Como Este Animal Estranho Superou o Envelhecimento

Como Este Animal Estranho Superou o Envelhecimento

Os cientistas acreditam que a notável longevidade dos ratos-toupeira nus pode estar relacionada a mudanças sutis em apenas quatro aminoácidos. Um estudo recente descobriu que pequenas mutações evolutivas na cGAS — uma enzima do sistema imunológico inato que detecta DNA e aciona defesas imunológicas — poderiam tornar esses animais mais eficientes na reparação de danos genéticos relacionados à idade. Em contraste, a mesma enzima em camundongos e humanos pode, na verdade, dificultar a reparação do DNA.
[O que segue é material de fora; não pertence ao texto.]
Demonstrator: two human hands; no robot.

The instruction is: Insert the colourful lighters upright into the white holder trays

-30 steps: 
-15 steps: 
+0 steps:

Apesar de sua aparência enrugada e quase alienígena, os ratos-toupeira nus (Heterocephalus glaber) são extraordinários entre os roedores, vivendo até 40 anos, ou cerca de dez vezes mais do que a maioria dos animais de seu tamanho. Surpreendentemente, seu projeto genético é mais próximo dos humanos do que dos camundongos, tornando-os uma espécie importante para estudar como os organismos mantêm a saúde ao longo de longas vidas. Um elemento crucial para a longevidade é a capacidade de preservar a estabilidade do genoma. No entanto, como os ratos-toupeira nus conseguem manter seu DNA tão resiliente ainda é em grande parte desconhecido.
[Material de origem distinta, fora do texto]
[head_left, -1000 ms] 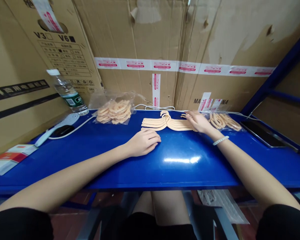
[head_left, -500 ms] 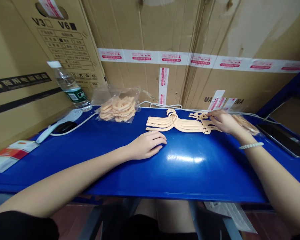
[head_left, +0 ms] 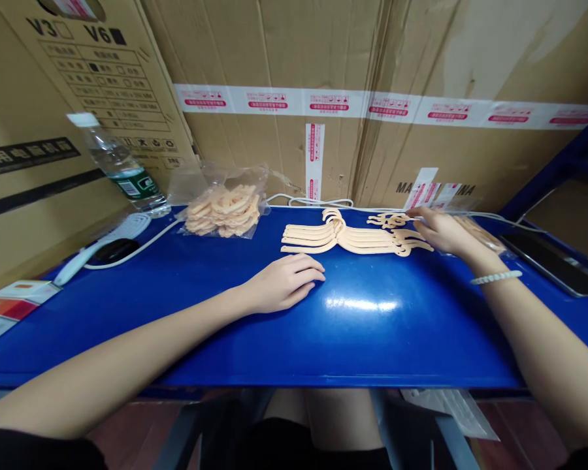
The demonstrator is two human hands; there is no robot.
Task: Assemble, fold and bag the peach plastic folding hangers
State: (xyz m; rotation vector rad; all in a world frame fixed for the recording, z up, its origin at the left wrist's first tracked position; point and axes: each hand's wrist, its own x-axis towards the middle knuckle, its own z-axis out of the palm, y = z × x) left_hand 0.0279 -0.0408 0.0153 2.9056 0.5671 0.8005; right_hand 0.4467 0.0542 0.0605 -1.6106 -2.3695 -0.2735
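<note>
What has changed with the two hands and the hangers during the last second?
The right hand moved rightward, off the right end of the hanger stack, to the loose small hangers beside it; it touches them, but a grip is not clear. The left hand stayed resting on the blue table; the stack stayed put.

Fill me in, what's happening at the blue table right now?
A person sits at the blue table. Their right hand touches the right end of a row of peach hangers, by some loose pieces; a grip isn't clear. Their left hand rests on the table, holding nothing, just short of the hangers. A bag of more pieces lies back left.
</note>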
Como os Ratos-Toupeira Nus Protegem Seu DNA

Um processo-chave envolvido na manutenção da integridade do DNA é a recombinação homóloga (HR), uma via que repara quebras genéticas. Quando esse processo falha, pode acelerar o envelhecimento e aumentar o risco de câncer. Em humanos e camundongos, a enzima sensora de DNA cGAS (ciclato de guanosina monofosfato-adenosina monofosfato sintetase) é conhecida por interferir na reparação da HR, o que pode levar à instabilidade genômica e a uma vida mais curta.
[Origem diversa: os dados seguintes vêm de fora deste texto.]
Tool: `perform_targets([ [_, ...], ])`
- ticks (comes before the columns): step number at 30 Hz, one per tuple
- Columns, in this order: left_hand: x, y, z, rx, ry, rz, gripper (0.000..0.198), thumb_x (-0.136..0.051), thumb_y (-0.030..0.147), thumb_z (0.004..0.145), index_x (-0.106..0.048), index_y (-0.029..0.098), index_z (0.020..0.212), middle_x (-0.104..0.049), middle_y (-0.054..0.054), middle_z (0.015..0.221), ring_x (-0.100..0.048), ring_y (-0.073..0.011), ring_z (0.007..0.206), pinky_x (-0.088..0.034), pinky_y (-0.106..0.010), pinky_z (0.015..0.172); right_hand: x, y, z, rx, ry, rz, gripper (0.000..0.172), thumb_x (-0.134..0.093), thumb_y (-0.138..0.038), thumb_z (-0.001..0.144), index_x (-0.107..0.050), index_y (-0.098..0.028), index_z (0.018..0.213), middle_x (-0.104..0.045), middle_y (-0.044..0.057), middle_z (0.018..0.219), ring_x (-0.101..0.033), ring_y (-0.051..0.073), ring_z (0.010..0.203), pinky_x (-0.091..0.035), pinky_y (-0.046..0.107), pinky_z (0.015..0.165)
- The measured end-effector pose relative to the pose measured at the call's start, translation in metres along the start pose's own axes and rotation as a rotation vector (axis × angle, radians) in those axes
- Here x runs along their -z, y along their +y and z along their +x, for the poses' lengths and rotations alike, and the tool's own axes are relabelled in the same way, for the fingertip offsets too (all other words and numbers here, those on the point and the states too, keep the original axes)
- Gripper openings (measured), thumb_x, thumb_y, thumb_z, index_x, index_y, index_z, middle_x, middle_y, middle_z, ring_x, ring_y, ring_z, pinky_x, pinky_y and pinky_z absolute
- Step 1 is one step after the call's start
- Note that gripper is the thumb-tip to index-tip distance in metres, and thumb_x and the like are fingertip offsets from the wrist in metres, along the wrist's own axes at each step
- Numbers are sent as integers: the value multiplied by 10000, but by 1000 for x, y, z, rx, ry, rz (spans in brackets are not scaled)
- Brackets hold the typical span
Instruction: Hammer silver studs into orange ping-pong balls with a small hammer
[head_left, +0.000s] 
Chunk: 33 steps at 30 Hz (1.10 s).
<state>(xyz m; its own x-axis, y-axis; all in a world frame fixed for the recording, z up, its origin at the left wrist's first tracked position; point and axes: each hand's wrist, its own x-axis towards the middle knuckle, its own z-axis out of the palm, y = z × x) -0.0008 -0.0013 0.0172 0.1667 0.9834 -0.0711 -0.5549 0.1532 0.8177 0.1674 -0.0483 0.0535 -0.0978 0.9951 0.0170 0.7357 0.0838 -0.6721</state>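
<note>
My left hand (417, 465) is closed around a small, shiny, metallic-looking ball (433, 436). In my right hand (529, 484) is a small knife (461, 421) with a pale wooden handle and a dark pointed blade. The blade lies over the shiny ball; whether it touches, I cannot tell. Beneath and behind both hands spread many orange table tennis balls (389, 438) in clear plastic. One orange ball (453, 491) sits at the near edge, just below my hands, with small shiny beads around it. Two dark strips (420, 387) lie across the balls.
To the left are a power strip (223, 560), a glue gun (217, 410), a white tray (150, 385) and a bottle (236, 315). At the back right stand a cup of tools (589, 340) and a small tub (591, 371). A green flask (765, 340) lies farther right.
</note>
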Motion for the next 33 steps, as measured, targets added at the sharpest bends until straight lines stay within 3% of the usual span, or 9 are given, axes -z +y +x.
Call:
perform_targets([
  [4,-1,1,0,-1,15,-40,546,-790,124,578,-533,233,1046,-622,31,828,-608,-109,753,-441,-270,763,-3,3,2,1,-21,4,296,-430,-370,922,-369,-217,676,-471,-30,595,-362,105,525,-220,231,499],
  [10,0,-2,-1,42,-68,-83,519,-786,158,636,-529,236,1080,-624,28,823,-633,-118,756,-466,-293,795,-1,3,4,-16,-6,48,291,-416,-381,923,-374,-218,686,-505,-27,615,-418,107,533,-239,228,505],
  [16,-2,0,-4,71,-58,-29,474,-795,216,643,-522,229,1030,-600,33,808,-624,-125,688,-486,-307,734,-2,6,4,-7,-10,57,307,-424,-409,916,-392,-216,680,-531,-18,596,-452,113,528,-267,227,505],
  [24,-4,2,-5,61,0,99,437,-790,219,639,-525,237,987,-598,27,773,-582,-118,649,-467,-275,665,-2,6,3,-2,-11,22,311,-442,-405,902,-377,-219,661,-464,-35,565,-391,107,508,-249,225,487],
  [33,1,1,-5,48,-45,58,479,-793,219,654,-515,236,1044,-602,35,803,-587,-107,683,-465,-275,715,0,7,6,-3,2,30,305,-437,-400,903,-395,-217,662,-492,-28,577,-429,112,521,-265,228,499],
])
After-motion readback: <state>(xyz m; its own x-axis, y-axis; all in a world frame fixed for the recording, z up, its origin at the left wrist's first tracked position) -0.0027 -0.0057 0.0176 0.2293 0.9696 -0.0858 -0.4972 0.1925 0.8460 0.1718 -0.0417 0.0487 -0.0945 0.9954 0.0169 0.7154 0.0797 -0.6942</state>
Para entender se os ratos-toupeira nus encontraram uma forma de contornar essa limitação, Yu Chen e colegas examinaram como a versão da cGAS deles se comporta. Os pesquisadores descobriram que quatro substituições de aminoácidos na cGAS dos ratos-toupeira nus reduzem a degradação da proteína, permitindo que ela permaneça ativa por mais tempo e acumule após danos ao DNA. Essa estabilidade permite que a enzima interaja de forma mais eficaz com importantes proteínas de reparo do DNA, incluindo FANCI e RAD50, fortalecendo o processo de reparo da HR.

Mutações Evolutivas que Prolongam a Vida

Quando os cientistas removeram a cGAS das células dos ratos-toupeira nus, a quantidade de dano ao DNA aumentou acentuadamente, confirmando o papel protetor da enzima. Ainda mais impressionante, moscas da fruta geneticamente modificadas para conter as mesmas quatro mutações específicas dos ratos-toupeira nus na cGAS humana viveram mais do que aquelas com a versão normal da enzima.

Esses achados sugerem que apenas algumas alterações moleculares precisas podem ajudar a explicar por que os ratos-toupeira nus vivem tanto. As mutações parecem transformar a cGAS de um potencial inibidor em um poderoso aliado da reparação do DNA, oferecendo aos animais um mecanismo natural para combater os efeitos do envelhecimento.

Uma Nova Pista na Busca pela Longevidade

“Os achados de Chen et al. descrevem um papel inesperado para a cGAS dos ratos-toupeira nus no núcleo que influencia a longevidade,” escrevem John Martinez e colegas em uma perspectiva relacionada. “Mais pesquisas serão necessárias para estabelecer os papéis que a cGAS pode desempenhar no núcleo em outros organismos, tanto de vida curta quanto longa, mas a resposta pode ser substancialmente mais complexa do que se previa originalmente.”